==== Input for this task ====

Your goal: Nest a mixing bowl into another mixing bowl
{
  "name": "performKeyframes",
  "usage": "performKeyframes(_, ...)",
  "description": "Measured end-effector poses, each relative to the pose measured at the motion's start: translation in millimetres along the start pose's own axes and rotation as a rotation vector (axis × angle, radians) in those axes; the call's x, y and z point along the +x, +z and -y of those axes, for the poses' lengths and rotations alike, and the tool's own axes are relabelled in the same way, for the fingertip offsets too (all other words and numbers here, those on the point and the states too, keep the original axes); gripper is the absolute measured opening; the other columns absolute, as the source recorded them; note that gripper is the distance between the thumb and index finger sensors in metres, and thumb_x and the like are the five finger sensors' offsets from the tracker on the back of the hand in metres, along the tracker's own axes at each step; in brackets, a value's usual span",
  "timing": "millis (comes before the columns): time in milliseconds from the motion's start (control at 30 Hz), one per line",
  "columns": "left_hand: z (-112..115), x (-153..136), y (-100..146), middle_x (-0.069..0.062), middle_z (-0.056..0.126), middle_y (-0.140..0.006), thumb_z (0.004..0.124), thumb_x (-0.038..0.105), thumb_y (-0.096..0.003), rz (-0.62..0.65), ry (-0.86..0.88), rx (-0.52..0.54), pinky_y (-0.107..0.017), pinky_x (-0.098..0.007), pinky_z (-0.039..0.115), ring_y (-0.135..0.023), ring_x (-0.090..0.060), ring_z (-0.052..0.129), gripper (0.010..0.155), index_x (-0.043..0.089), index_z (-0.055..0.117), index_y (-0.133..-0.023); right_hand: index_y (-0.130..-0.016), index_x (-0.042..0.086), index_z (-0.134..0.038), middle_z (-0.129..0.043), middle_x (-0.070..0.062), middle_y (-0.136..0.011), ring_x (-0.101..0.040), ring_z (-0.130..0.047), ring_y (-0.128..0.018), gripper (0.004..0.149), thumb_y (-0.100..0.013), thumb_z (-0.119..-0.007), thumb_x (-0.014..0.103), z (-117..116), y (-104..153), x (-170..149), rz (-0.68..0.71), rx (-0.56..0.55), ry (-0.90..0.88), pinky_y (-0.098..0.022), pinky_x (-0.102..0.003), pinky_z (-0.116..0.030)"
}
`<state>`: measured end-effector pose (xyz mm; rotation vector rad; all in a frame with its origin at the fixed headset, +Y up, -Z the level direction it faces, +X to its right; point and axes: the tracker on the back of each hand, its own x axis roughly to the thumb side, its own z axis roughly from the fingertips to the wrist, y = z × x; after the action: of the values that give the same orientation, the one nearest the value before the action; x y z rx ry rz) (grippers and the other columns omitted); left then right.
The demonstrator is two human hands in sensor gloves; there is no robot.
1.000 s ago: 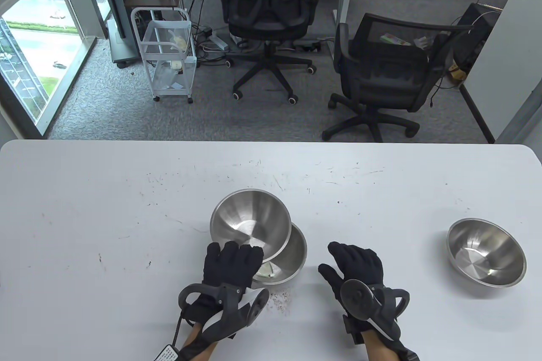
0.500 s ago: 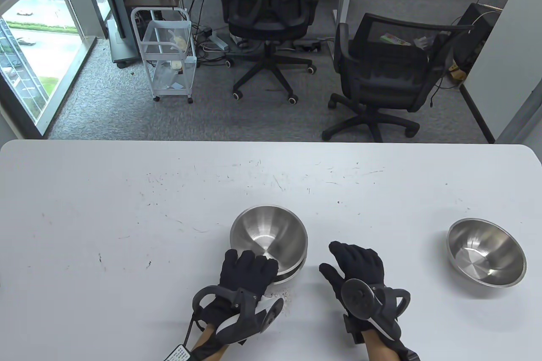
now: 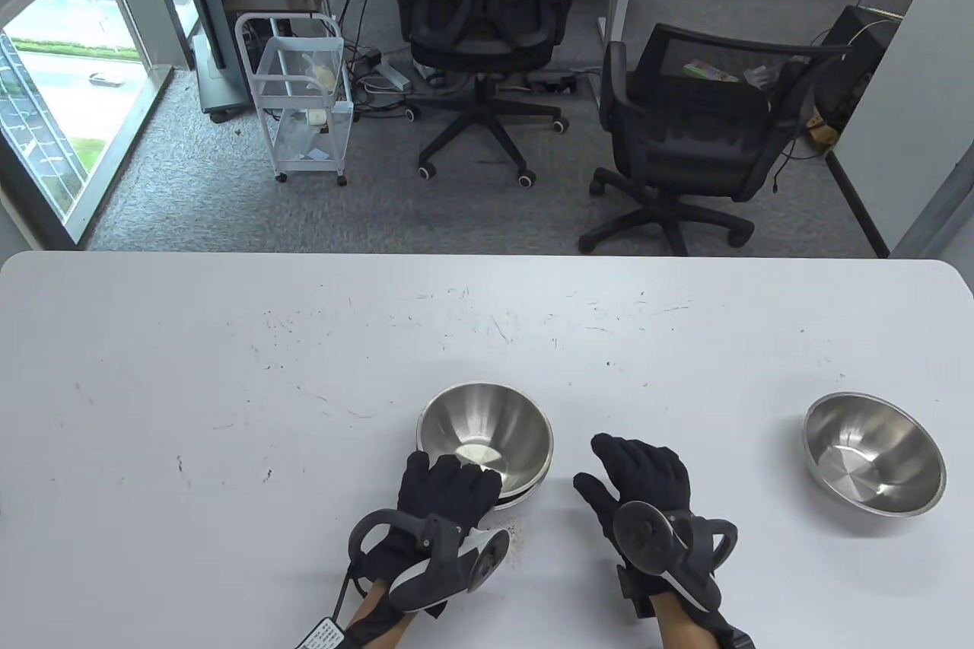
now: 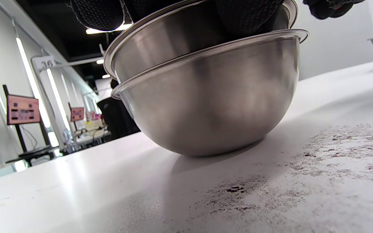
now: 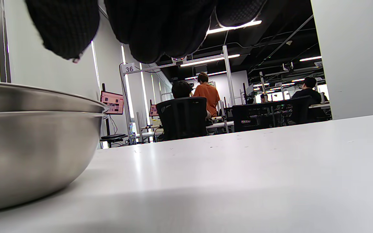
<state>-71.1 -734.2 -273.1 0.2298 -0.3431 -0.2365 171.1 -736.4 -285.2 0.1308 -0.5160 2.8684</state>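
Now that the upper mixing bowl has dropped into the lower mixing bowl, we'd call the nest basically done; the wrist view shows its rim sitting a bit proud and slightly tilted. 1 second ago it hung off to the left, only overlapping; half a second ago it was over the lower one but higher. Our left hand still grips the near rim, fingers curled over it. Right hand hasn't budged, fingers loosely spread, holding nothing. A 3rd bowl sits well apart on the right.
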Motion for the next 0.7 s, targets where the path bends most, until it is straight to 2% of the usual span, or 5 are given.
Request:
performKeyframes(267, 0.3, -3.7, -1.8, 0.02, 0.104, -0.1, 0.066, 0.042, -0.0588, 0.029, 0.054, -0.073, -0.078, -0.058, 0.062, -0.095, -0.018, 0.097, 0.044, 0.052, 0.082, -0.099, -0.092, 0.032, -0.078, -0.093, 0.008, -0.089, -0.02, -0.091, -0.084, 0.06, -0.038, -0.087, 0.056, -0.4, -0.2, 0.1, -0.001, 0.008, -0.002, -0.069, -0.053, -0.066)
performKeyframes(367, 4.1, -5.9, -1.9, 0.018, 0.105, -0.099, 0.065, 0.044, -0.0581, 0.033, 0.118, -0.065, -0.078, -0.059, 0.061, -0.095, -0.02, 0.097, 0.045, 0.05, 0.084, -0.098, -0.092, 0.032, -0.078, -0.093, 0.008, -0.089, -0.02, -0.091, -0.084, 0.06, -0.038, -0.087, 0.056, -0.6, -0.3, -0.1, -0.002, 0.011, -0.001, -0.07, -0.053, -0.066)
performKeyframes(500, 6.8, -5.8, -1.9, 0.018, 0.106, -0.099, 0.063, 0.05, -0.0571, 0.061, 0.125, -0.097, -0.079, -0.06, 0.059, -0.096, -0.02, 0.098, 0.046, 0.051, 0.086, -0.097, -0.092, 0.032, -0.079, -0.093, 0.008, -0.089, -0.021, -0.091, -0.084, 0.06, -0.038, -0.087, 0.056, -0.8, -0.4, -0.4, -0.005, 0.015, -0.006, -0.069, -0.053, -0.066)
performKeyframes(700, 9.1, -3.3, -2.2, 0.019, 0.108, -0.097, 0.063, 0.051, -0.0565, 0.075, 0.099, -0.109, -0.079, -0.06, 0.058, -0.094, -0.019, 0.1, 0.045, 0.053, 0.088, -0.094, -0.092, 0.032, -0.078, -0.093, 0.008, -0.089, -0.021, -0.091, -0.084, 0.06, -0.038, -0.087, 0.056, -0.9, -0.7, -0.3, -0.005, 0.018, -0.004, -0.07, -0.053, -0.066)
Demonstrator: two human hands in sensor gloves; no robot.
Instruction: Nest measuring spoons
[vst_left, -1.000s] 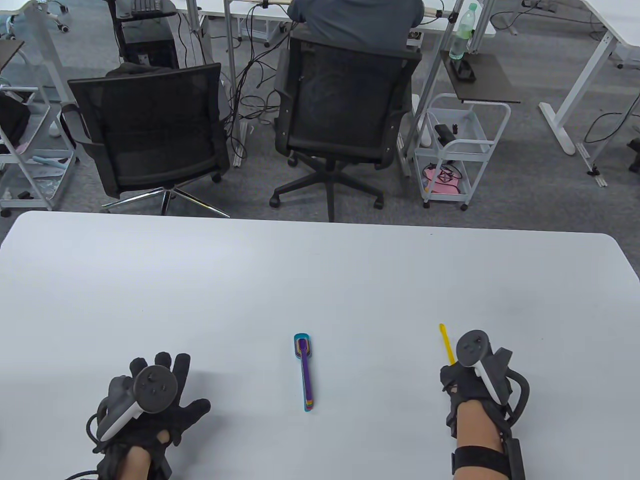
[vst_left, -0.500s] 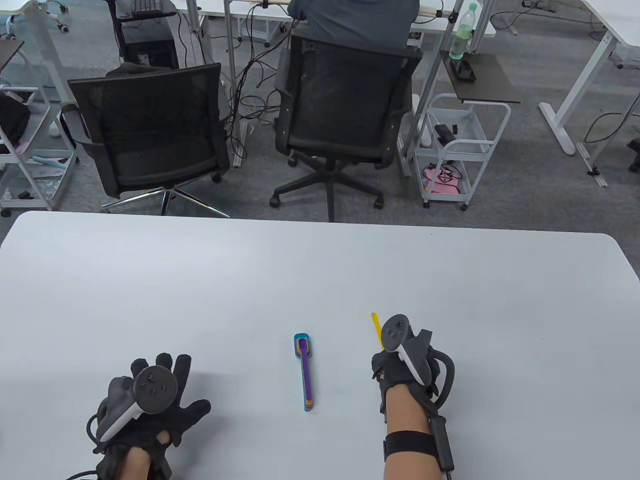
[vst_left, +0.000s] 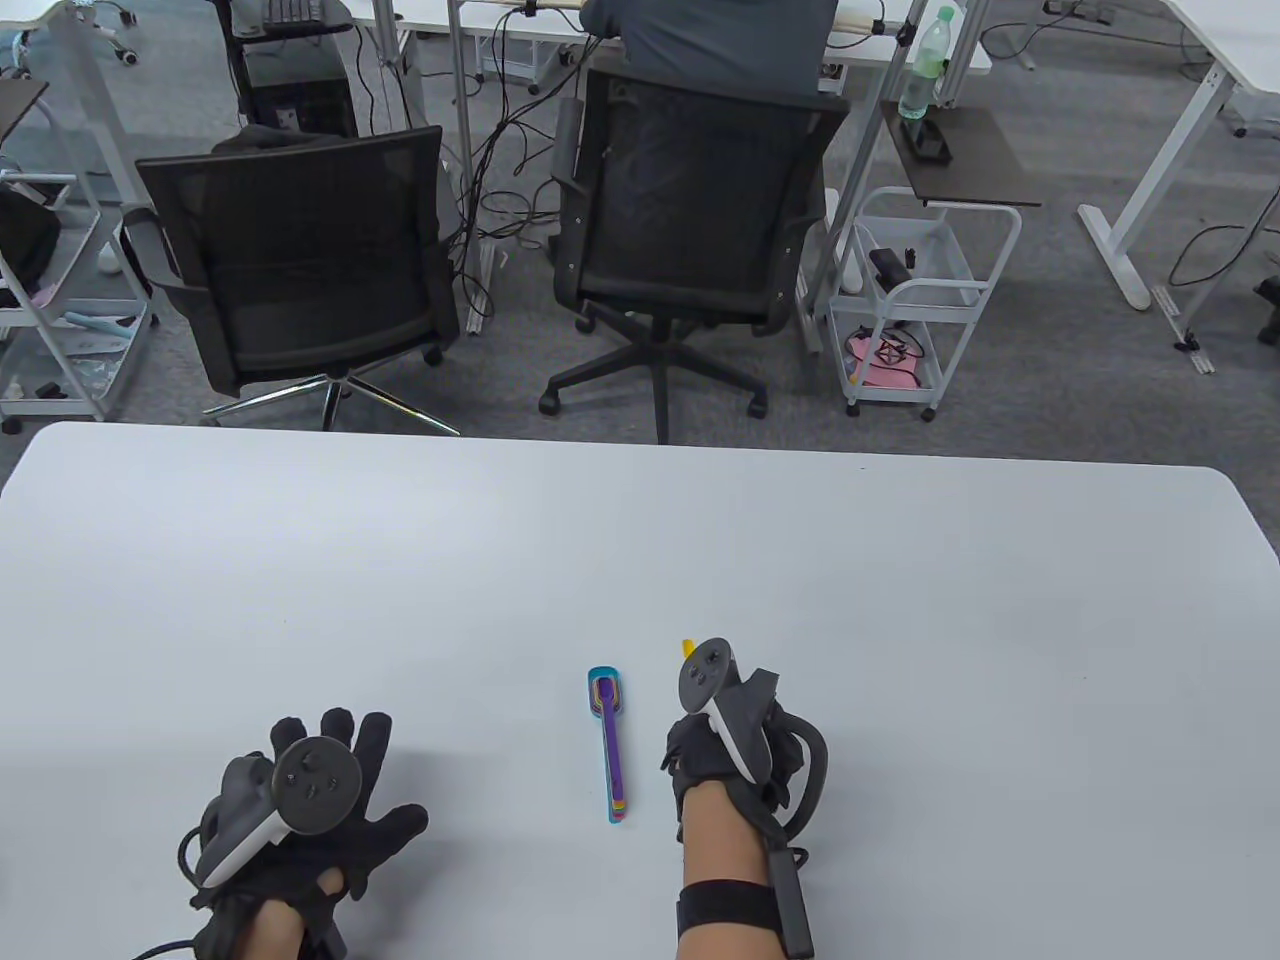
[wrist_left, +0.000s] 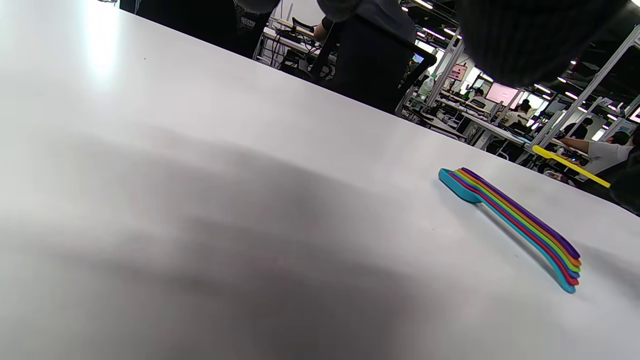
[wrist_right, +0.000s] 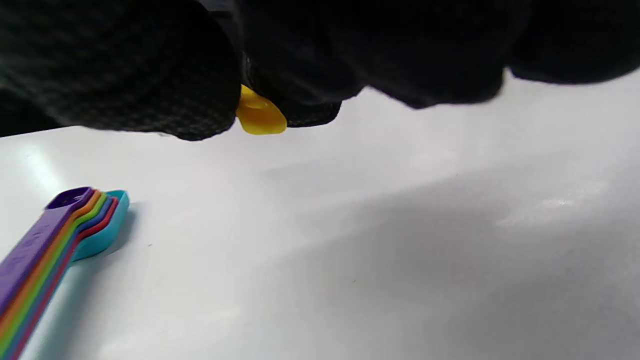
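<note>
Right hand (vst_left: 722, 752) grips yellow spoon (wrist_right: 260, 116) beside nested spoons (vst_left: 611, 737); left hand (vst_left: 300, 810) lies spread.

No text, brand, number or sign can be read in any view. Embossed marks can be made out on the purple spoon handle (wrist_right: 30, 247) in the right wrist view, but they are too blurred to be read. The bottle label (vst_left: 925, 62) and the background screens (wrist_left: 502, 92) are too small to be made out.
</note>
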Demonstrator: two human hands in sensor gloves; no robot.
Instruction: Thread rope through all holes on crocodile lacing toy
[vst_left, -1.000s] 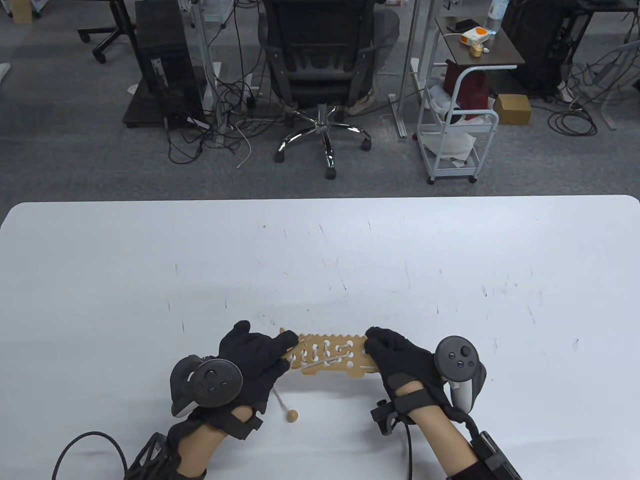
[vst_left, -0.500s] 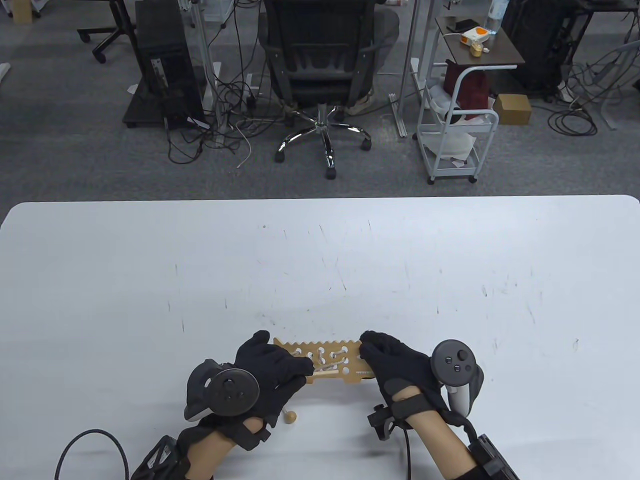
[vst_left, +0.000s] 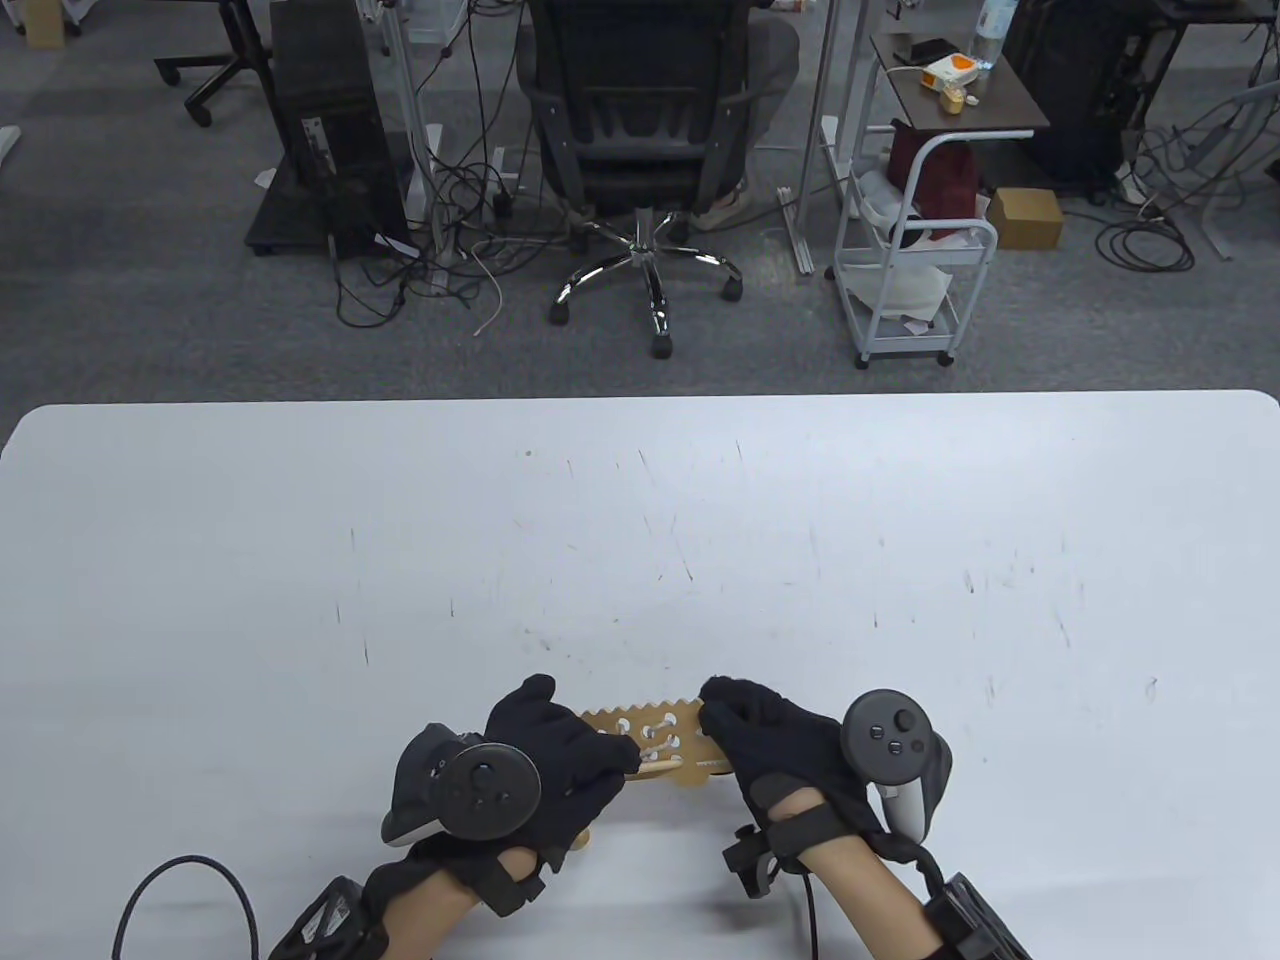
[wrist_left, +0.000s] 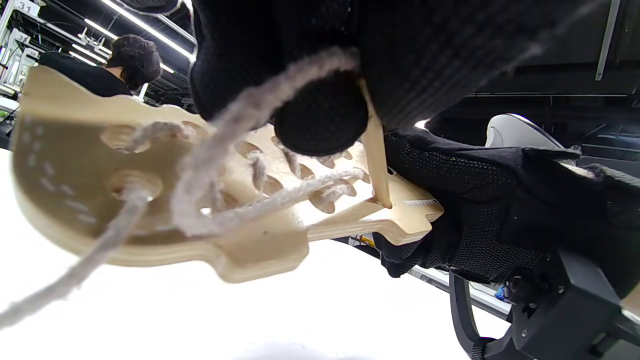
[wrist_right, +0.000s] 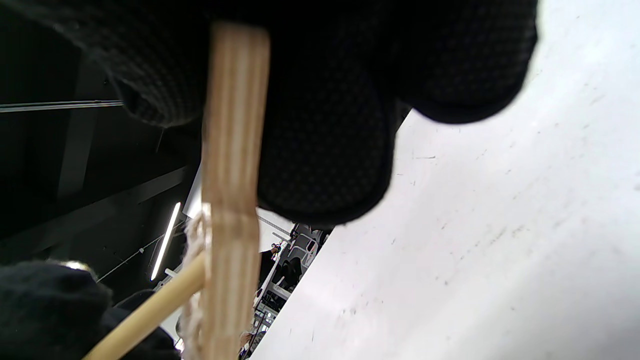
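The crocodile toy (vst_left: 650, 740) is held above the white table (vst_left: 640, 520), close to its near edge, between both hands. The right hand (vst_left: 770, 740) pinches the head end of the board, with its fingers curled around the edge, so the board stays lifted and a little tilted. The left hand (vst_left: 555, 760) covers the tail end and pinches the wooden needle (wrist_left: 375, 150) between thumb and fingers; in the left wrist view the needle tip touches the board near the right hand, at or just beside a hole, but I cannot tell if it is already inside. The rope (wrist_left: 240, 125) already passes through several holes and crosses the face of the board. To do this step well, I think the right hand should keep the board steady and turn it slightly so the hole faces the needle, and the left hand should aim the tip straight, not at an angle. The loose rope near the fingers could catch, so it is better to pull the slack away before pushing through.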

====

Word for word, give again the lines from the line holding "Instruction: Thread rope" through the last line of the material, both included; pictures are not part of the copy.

■ Finished exercise
Instruction: Thread rope through all holes on crocodile lacing toy
[vst_left, -1.000s] 
[vst_left, -0.500s] 
[vst_left, +0.000s] 
[wrist_left, +0.000s] 
[wrist_right, +0.000s] 
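The crocodile toy (vst_left: 650, 740) is held above the white table (vst_left: 640, 520), close to its near edge, between both hands. The right hand (vst_left: 770, 740) pinches the head end of the board, with its fingers curled around the edge, so the board stays lifted and a little tilted. The left hand (vst_left: 555, 760) covers the tail end and pinches the wooden needle (wrist_left: 375, 150) between thumb and fingers; in the left wrist view the needle tip touches the board near the right hand, at or just beside a hole, but I cannot tell if it is already inside. The rope (wrist_left: 240, 125) already passes through several holes and crosses the face of the board. To do this step well, I think the right hand should keep the board steady and turn it slightly so the hole faces the needle, and the left hand should aim the tip straight, not at an angle. The loose rope near the fingers could catch, so it is better to pull the slack away before pushing through.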

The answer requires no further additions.